__ENTRIES PROVIDED__:

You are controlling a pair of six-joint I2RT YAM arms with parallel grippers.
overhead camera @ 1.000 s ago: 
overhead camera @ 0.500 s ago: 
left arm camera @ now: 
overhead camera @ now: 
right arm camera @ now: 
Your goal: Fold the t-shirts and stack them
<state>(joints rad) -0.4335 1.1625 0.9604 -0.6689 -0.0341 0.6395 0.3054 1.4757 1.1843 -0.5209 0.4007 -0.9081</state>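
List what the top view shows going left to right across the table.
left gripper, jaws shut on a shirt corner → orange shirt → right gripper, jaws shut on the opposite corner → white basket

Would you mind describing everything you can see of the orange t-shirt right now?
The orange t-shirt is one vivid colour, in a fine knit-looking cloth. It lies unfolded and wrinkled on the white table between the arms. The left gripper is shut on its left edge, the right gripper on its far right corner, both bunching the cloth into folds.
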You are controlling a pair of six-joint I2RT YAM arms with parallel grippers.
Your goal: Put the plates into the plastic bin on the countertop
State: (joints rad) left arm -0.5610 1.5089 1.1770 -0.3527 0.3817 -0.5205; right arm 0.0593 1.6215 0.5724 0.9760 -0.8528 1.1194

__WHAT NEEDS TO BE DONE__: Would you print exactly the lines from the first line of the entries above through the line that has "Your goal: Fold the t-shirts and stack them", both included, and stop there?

__WRITTEN RESPONSE__:
You are controlling a pair of six-joint I2RT YAM arms with parallel grippers.
overhead camera @ 1.000 s ago: 
overhead camera @ 0.500 s ago: 
left arm camera @ now: 
overhead camera @ now: 
right arm camera @ now: 
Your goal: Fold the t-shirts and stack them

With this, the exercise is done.